This is my third project for the Udacity Nanodegree of Data Engineering. It is about an etl process (AWS Redshift based) for Sparkify.
Sparkify is a simulated (not-real) online music streaming service.
This Git repository shows how to script an etl process for loading data from json raw data to a AWS Redshift Datawarehouse (DWH) and for creating fact and dimension tables there in that manner. Basically it is a little bit similar to the first NDDE project (see here: https://github.com/ChristophGmeiner/UdacityNDDE1_ETLPostgres)
This is done using Python (specifically the psycopg2 package).
The sparkifydb is an AWS Redshift datawarehouse and is about storing information about songs and listening behaviour of the users.
The analytical goal of this database to get all kinds of insights into the user beahviour (listenting preferences, highest rated artist, high volume listening times, etc.)
Please be aware that this data is for demonstration purposes only and therefore not very complete i.e. we only see some users and only data for one month, i.e. Nov. 2018.
All confidential information needed for connecting to AWS is stored in a local file (not part of this repo), i.e. dwh.cfg. See the scripts for details on that.
First raw data gets imported (BULK Insert) from several json files stored in a AWS S3 bucket into two staging tables, i.e. staging_events and staging_songs.
After that - based on this raw data - a star schema will be implemented showing songplay behaviour as facts and users, songs, artists and time as dimensions (see details below).
This staging table is intended for the log data stored in json files and showing data about user logs from Sparkify (i.e. what user listened to what song and when and how etc.). This data is located in the log_data directory in the S3 bucket. Since we're only interested here in events concerning the page "NextSong", I will delete all other records in the etl process.
This staging table is intended for the song raw data. This data is also stored in json format and shows details about specific songs. This data is located in the song_data directory in the S3 bucket.
This table is the fact table. It has an artificial primary and sort key from an identity column. Since the song dimension seems to be the biggest one, I defined the song_id here as a distkey. Since it would not make any sense to accept NULL values for either song or artist in this table (for analytical reasons), this table is pretty small. This is due to the raw data restrictions mentioned in the purpose section above. Details on that can also be seen in the DataChecks notebook.
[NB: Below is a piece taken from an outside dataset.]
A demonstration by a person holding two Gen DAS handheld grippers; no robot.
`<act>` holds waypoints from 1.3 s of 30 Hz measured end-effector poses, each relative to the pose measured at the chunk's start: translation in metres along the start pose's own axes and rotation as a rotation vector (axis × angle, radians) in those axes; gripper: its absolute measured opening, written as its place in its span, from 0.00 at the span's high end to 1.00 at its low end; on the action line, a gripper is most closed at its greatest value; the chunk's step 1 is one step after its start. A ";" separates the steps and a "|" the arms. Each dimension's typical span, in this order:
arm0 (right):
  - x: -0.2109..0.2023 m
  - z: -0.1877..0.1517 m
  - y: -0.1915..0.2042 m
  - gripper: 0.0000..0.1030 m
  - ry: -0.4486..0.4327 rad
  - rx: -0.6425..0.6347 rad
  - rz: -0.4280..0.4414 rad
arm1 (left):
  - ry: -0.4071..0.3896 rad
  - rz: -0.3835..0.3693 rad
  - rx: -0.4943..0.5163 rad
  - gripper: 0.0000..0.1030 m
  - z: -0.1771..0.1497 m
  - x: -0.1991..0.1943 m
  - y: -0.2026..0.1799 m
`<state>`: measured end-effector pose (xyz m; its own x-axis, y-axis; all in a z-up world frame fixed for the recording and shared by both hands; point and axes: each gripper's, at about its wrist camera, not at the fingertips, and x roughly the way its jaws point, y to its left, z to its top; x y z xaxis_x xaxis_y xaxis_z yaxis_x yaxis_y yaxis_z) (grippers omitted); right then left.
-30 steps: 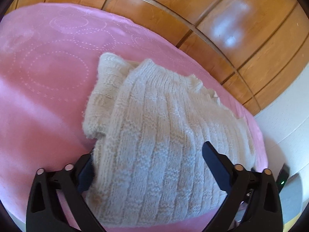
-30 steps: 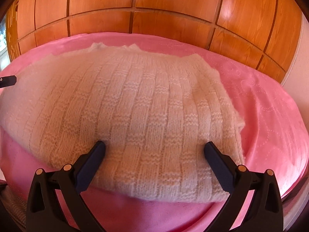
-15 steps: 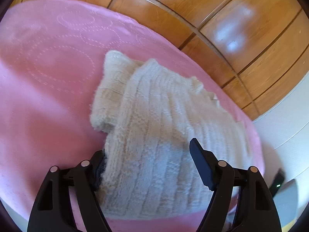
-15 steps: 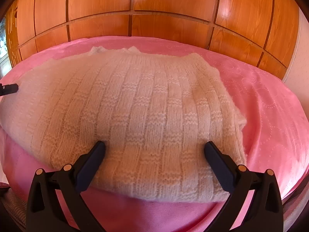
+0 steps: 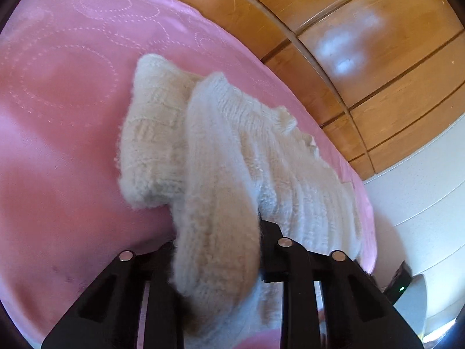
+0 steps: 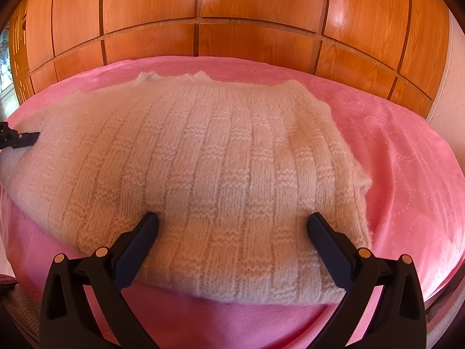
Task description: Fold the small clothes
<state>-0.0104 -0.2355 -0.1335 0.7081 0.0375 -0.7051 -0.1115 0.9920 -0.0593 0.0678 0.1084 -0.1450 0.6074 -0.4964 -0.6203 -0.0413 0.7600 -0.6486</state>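
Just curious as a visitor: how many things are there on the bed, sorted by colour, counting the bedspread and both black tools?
Cream: 1, the knitted sweater
Pink: 1, the bedspread
Black: 2, the left gripper, jaws closing on a bunched sweater edge, and the right gripper, open
Total: 4

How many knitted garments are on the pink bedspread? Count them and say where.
1: a cream cable-knit sweater lying mid-spread on the pink bedspread; anything beneath it is hidden.

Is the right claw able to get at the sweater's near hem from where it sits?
Probably yes: the right claw is open astride the sweater, nothing between it and the near hem.
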 end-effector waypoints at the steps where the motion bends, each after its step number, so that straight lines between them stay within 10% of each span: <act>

This table shows masterdata about users. I put the distribution style to ALL, since actually this seems to be a smaller dimension table. It gets sorted by the primary key, i.e. user_id.
This table shows masterdata about songs. I defined the song_id as primary, sort and dist key (same dist as in fact table).
This table shows masterdata about artists. I put the distribution style to ALL, since actually this seems to be a smaller dimension table. It gets sorted by the primary key, i.e. artist_id.
This table shows time and date based masterdata for each timestamp a songplay took place. I put the distribution style to ALL, since actually this seems to be a smaller dimension table. It gets sorted by the primary key, i.e. start_time.
This Python script contains all necessary SQL scripts to extract the data from the S3-stored json files to the staging tables in AWS Redshift, delete non-necessary records from the the staging_events table and transform the staged data to fact and dimension tables. Also all necessary tables are created in there before loading anything. The commands of this script are used in later scripts.
Drop and (Re-)Creates all necessary tables in AWS Redshift (based on sql_queries.py)
Inserts json data from a AWS S3 bucket into the newly created tables (based on sql_queries.py).
This notebook shows a possible way to inspect the contents of S3 buckets.
Full ETL bash script, drops, (Re)Creates and inserts data. Just run this and everything gets done (the whole ETL process).
This notebook shows some basic and analytical data checks on the new tables.